The Honourable Mark Holland
Minister of Health

“Canada is a leader in genomic research, but Canadians really benefit from this research when it is accessible to health care professionals and researchers across the country. This is why the Pan-Canadian Genome Library is so important: it makes genomic research shareable and equitable. Now, professionals across the country can access important genetic information that will help treat patients and improve health outcomes.”

Dr. Christopher McMaster
Scientific Director, CIHR Institute of Genetics

“Over the last two decades, billions have been invested in genomics in Canada and the potential impact on medicine for the country is immense. The Genome Library aims to realize this potential by organizing and sharing genomic data efficiently and ethically to support research and the clinical care of people across Canada.”

Dr. Guillaume Bourque
Professor, Human Genetics, McGill University

“The power and promise of large-scale and actionable genomics data is the foundation of Canada’s precision health future. Genome Canada is proud that our investments through the Canadian COVID Genomics Network (CanCOGeN) and All for One will seed the work of the Library. And we look forward to realizing the Library’s national impact through our future mission-driven initiatives to support healthy populations in Canada.”

Dr. Rob Annan
President and CEO, Genome Canada

Once established, the Genome Library will be used to store the genomic and health data of over 10,000 Canadians who participated in the national HostSeq initiative. Through the Library, this diverse dataset will be shared through controlled access with the research community. This is an enormous step in terms of making genomics-backed research a reality for Canadians.”

Dr. Naveed Aziz
CEO, CGEn – Canada’s national platform for genome sequencing and analysis

“The Genome Library is an exciting example of the potential of large-scale shared data infrastructure and initiatives, and is paving the path for a future where we can work together to resolve complex data-related challenges to the benefit of researchers and all Canadians.”

George Ross
CEO, Digital Research Alliance of Canada

Quick facts

  • Genomics is the study of all of a person’s or population’s genes, and is useful for more personalized treatment of disease, especially rare diseases. Genomic data can also be used to predict the likelihood of diseases occurring and which individuals or groups might be predisposed to certain diseases.

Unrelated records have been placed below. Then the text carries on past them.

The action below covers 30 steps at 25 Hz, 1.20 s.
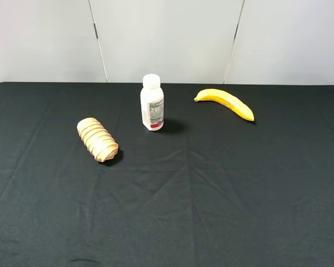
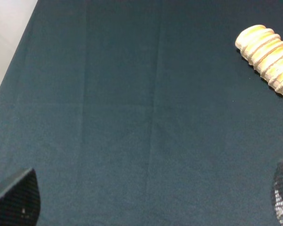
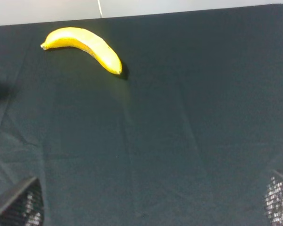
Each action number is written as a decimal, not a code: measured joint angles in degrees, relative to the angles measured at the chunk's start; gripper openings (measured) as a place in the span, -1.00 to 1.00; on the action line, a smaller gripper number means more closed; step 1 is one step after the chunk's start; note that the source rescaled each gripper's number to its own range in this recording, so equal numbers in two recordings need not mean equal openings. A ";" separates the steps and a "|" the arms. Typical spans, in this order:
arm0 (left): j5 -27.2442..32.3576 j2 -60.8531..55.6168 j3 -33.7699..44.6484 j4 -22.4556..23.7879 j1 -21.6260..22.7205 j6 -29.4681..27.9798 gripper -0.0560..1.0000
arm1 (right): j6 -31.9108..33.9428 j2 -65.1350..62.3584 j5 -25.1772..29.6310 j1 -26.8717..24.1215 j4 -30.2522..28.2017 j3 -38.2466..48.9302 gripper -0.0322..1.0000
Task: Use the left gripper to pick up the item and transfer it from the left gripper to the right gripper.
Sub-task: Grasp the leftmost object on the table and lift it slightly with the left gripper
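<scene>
- The bread roll (image 1: 97, 139) is lying flat on the black-clothed worktop (image 1: 222, 211), left of the middle. One end points far-left and the other near-right, and nothing is touching it.
- A white bottle (image 1: 152, 103) stands upright a bit further back and to the right of the bread roll, near it but not touching. A banana (image 1: 225, 102) lies further right again, towards the far edge and well apart from the bread roll.
- Left gripper (image 2: 148, 200): only its two dark fingertips (image 2: 14, 200) show in the wrist view. They're really far apart, so the jaws are spread wide with just bare cloth between them. It hangs above the worktop, tilted down and forward. The bread roll (image 2: 269, 54) is ahead of it and off to one side, well clear of the fingers.
- Right gripper (image 3: 148, 202): same deal, jaws gaping wide, holding nothing, hovering over the cloth. It's angled toward the far edge, and the banana (image 3: 85, 46) sits well ahead of it.
</scene>
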 joint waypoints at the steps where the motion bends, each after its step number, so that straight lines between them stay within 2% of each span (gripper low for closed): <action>1: 0.00 0.00 0.00 0.00 0.00 0.00 0.96 | 0.00 0.00 0.00 0.00 0.00 0.00 1.00; 17: 0.91 0.90 -1.33 -0.65 0.00 -0.35 0.99 | 0.00 0.00 0.04 0.00 0.00 0.00 1.00; 21: 2.84 8.30 -5.26 -1.11 0.00 -0.95 0.99 | 0.00 0.00 0.04 0.00 0.00 0.00 1.00; 25: 3.17 21.70 -10.14 -2.61 0.00 -2.77 0.99 | 0.00 0.00 0.04 0.00 0.00 0.00 1.00; 30: 0.77 31.74 -12.67 -5.06 0.00 -2.97 0.99 | 0.00 0.00 0.04 0.00 0.00 0.00 1.00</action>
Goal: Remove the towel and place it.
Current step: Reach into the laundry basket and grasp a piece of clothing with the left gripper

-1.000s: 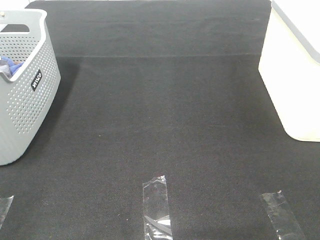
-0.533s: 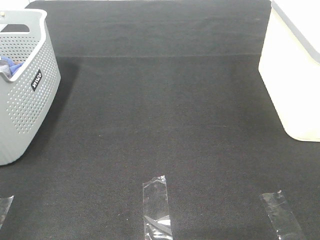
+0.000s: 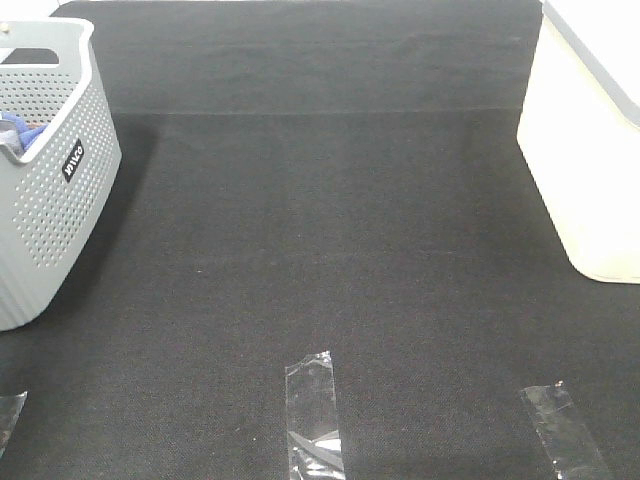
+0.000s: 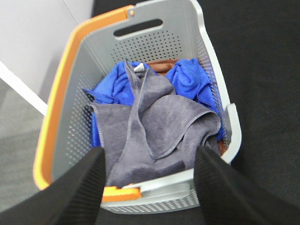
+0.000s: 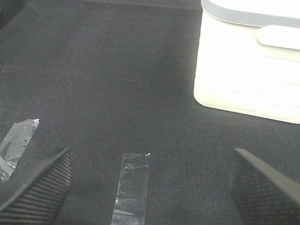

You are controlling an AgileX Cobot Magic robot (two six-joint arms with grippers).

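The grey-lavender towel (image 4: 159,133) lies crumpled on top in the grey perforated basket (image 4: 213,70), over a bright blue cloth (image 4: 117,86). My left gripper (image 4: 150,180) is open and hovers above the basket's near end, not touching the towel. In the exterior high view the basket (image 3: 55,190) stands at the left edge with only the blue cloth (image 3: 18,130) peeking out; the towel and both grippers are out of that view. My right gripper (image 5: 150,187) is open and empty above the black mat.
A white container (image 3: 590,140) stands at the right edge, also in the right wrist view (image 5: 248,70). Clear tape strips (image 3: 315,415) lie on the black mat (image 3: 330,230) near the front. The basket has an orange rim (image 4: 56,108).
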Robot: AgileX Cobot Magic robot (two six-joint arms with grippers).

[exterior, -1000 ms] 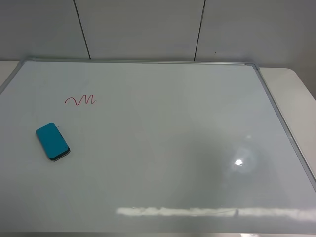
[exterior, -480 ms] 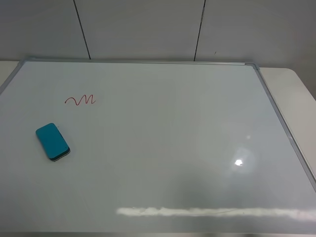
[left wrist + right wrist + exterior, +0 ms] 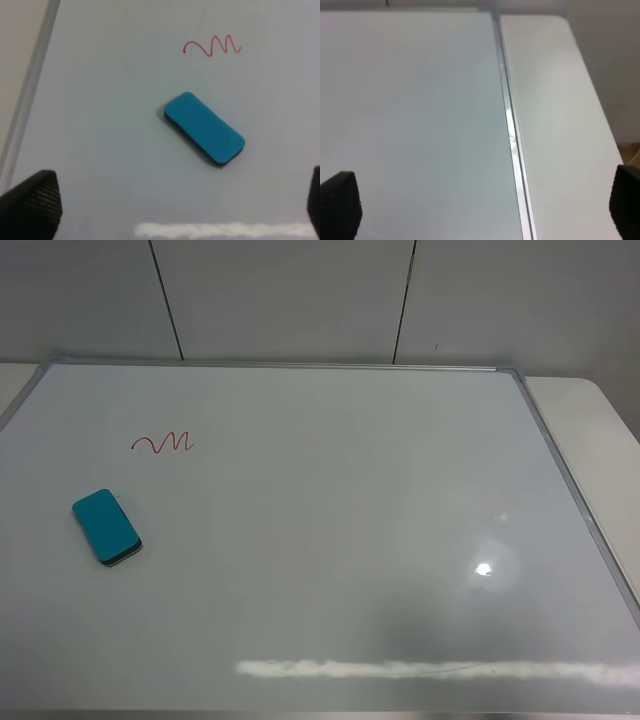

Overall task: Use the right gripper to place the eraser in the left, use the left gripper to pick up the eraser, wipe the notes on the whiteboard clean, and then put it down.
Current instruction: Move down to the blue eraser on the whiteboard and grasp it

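Glossy white, the whiteboard [image 3: 350,540] with its thin silver frame [image 3: 573,485] covers most of a white table [image 3: 590,430], and grey wall panels [image 3: 290,300] stand behind it. The eraser [image 3: 106,527], a teal block with a dark felt base, lies flat on the board with the felt side down. It is ahead of the left gripper [image 3: 172,205], roughly midway between the lines of its two fingers [image 3: 30,205], and well apart from both; nothing touches it. Its long side runs slanted to the fingers. The notes [image 3: 162,444], one red wavy line, are further ahead, beyond the eraser, near it but not touching. The left fingers are spread wide and hold nothing. The right gripper [image 3: 482,202] also has its fingers [image 3: 340,205] spread wide, with nothing between them. Ahead of them are only bare board, the frame and the table; the frame runs forward between the two right fingers.
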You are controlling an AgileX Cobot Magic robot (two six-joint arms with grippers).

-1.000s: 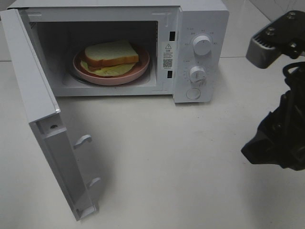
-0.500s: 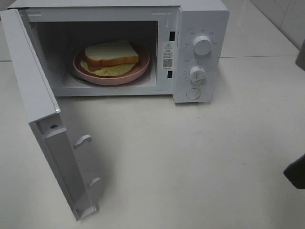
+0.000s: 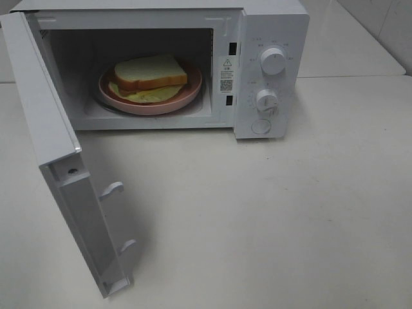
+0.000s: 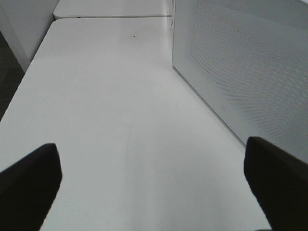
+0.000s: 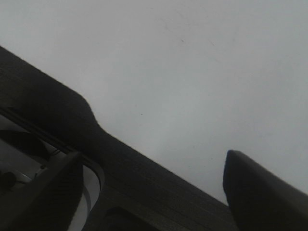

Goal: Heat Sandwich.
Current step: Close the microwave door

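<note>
The sandwich, white bread with a tan crust and yellow-green filling, lies on a round pink plate inside the white microwave. The microwave's door is swung wide open to the left. Neither arm shows in the exterior high view. In the left wrist view my left gripper is open, its dark fingertips far apart over bare white table, beside a perforated white panel of the microwave. My right gripper is open over the table with nothing between its fingers.
Two round dials and a button sit on the microwave's right panel. The white table stretches out in front of the microwave. A dark ridged strip crosses the right wrist view below the gripper.
The right arm, seen at the right edge of the exterior high view a second ago, has drawn out of that view to the right. Sandwich, plate and door have not moved.
</note>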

  • The Pan-Canadian Genomic Library, with an investment of $15 million over 5 years, is the Government of Canada’s first investment to establish a national, centralized genomic data management system. This database will allow health care professionals to capture, store, and access Canadian data in a secure, equitable, and sustainable manner.

  • The Library, which includes strong Indigenous governance, has provisions for the respectful use of Indigenous genetic data that fully respects Indigenous Peoples’ self-determination over their health data.

  • The initial datasets to be made available through the Library have been produced through investments by the Government of Canada, through Genome Canada, including the Canadian COVID-19 Genomics Network’s (CanCOGeN) Host Seq platform, led by CGEn, and All For One, Canada’s national rare disease initiative that has enabled equitable access to genome-wide sequencing across six provinces. Additional datasets will be provided by the Terry Fox Research Institute’s Marathon of Hope Cancer Centres Network and other projects. Users of the Library will also benefit from data tools developed by Digital Research Alliance of Canada as well as standards and policies established by the Global Alliance for Genomics and Health.

  • In March 2023, the Government of Canada announced measures in support of the first-ever National Strategy for Drugs for Rare Diseases, with an investment of up to $1.5 billion over three years. Through this, the Government will help increase access to, and affordability of, effective drugs for rare diseases to improve the health of patients across Canada, including children.